Do you have a mentor? Here are tips on how to get one.

You may need a mentor to help you navigate your school and career.

Okay. We all know what a mentor is - - somebody we can approach when we have questions about life, about a job, or about our education.

A mentor is somebody who may have "been there and done that" and has a unique perspective on what is important to you. They are someone we can look up to - - generally an older person, but not necessarily.

A good mentor is like a lighthouse. He or she can help you navigate difficult paths, and zero in on where you want to go in your life, training, and/or career.

Nontraditional students can find a mentor in their chosen field of study, or naturally gravitate to somebody, like a teacher or a fellow student who has insight into what you are learning about.

Do you have a mentor? Do you feel a need to have somebody who can steer you in the right direction at school or with your life?

I know I did not seek out a mentor in school. But now I look back and wish I had. And after picking one out, I would have wanted to meet with this person a few times before I completed my studies. So that is one reason for this posting.

Some people consider their therapist a mentor. And this can be their relationship. Not always, but sometimes. I know that some people rely on good advice from their therapist.

Other people are lucky enough to find somebody else who fits the bill for a mentor's role.

How you go about finding a mentor is up to you.
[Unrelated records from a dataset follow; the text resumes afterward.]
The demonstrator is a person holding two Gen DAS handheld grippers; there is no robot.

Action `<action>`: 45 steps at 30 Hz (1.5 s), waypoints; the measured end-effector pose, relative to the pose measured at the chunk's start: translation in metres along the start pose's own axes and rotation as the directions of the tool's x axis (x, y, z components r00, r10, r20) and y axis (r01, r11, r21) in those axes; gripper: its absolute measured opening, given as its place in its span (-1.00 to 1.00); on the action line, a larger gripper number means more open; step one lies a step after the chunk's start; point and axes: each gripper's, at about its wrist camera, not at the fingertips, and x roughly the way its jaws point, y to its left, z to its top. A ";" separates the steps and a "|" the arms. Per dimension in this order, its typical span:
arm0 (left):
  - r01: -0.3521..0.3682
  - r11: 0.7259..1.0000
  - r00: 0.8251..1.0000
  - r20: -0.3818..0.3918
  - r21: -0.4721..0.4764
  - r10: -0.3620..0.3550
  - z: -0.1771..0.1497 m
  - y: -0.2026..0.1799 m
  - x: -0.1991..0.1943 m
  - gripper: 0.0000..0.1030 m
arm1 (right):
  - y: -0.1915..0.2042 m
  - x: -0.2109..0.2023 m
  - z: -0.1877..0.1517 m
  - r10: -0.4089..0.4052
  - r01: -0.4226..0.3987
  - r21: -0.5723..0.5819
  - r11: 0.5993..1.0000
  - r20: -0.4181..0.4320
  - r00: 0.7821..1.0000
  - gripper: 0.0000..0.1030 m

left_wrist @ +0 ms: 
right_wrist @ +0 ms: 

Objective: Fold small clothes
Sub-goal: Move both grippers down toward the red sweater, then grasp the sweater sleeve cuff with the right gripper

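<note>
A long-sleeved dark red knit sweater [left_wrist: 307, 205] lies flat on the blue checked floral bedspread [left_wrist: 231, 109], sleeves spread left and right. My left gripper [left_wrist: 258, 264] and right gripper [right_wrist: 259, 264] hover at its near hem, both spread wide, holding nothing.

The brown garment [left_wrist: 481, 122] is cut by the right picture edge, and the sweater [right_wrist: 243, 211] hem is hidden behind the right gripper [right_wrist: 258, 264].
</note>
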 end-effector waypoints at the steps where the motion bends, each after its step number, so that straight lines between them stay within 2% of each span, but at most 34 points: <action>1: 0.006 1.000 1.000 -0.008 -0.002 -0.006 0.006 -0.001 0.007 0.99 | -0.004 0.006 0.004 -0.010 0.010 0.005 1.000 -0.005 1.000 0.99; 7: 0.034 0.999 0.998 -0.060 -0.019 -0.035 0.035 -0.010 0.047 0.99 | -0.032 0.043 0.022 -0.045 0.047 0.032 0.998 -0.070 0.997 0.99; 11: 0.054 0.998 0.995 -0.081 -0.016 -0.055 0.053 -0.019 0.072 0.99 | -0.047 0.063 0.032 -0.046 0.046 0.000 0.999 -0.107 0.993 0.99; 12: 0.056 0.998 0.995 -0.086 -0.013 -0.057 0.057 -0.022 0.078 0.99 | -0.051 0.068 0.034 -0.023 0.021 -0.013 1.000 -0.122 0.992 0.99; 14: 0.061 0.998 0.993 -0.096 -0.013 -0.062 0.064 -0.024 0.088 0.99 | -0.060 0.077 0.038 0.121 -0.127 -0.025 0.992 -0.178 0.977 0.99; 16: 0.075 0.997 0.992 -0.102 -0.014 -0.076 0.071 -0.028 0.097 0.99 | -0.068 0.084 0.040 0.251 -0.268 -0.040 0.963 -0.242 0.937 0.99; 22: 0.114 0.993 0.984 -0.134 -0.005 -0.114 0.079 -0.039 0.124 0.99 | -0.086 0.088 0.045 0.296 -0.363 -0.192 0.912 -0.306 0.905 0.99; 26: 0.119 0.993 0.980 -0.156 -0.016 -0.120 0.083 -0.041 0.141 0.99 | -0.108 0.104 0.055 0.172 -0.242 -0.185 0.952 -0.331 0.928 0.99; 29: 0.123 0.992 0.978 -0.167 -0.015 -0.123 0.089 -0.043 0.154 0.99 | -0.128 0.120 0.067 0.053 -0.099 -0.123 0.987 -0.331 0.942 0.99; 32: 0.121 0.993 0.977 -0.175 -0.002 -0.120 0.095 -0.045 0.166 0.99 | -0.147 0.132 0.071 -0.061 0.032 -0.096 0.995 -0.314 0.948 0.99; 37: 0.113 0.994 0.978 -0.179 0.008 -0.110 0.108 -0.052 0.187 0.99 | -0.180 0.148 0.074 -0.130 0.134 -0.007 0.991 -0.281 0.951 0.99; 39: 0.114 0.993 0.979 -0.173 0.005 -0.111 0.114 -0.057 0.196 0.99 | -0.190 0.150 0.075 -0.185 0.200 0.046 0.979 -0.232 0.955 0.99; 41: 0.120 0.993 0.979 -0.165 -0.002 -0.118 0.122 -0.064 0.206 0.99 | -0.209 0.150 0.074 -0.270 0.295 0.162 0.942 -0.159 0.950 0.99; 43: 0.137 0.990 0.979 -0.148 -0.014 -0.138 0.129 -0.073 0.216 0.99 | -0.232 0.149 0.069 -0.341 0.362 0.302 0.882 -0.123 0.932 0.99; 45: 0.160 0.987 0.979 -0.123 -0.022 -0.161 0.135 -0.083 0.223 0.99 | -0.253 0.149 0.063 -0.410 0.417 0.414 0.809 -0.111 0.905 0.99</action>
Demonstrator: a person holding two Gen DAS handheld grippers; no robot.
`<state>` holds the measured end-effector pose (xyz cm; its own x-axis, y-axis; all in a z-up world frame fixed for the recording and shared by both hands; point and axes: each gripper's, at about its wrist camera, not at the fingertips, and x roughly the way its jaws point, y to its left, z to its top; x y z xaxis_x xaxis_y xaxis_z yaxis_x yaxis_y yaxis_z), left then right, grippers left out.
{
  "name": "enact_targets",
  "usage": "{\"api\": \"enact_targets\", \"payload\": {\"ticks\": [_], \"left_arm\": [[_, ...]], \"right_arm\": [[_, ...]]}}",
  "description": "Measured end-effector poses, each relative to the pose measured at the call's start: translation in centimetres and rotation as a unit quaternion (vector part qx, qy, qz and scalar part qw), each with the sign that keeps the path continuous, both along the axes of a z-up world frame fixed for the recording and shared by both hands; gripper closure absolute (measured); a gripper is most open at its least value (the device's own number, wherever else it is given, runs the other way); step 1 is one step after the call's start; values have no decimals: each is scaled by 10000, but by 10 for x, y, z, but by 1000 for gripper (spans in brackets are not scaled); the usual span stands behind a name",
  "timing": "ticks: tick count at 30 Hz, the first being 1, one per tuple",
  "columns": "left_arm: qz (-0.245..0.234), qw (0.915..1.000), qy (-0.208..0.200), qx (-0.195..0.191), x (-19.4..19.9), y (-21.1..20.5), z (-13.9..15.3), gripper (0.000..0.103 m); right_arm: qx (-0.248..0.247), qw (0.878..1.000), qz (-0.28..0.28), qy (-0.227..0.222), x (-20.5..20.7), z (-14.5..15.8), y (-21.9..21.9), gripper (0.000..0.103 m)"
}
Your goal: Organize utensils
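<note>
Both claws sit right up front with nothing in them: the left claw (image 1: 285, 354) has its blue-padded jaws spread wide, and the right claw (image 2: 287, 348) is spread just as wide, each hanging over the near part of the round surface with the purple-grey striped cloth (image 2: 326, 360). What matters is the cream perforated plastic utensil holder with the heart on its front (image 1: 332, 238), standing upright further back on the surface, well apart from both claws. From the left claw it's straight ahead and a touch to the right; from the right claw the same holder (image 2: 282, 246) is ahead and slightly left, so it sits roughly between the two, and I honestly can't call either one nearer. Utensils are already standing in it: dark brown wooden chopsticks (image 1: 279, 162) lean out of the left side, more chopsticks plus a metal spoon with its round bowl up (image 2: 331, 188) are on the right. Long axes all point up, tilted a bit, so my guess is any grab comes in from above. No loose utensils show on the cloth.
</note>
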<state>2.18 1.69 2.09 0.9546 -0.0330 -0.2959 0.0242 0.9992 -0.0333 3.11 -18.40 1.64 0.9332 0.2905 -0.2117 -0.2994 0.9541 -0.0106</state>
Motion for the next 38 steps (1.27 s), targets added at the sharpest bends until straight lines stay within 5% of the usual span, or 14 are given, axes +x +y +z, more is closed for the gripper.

Perhaps joining a club or group at school will help you find your mentor. Or maybe your mentor is online right now. Perhaps a favorite teacher or professor will be willing to guide you and be there for you when you have questions.

I had two mentors when I was in school that I could have met with and asked if they would be my mentor. I feel that they probably would have said yes to my question. They happened to be teachers, and were always there for me to ask questions of, or get extra help for class. I felt comfortable around them, which I think is an important requirement for a mentor.

I know they would have been very willing to help me with a personal question or guide me in the right direction for my career.

Do you have a favorite mentor story? I'd love to share it with my readers.

Nontraditionally yours,
Former Nontraditional Student at WKU

Find out more: here are some articles to help you find your own personal mentor.

How to Find a Career Mentor by Alison Doyle at

Find a Mentor Online from Project Management Institute

How to Find a Mentor for your Job - from Forbes online (expect a short waiting time to see the web page)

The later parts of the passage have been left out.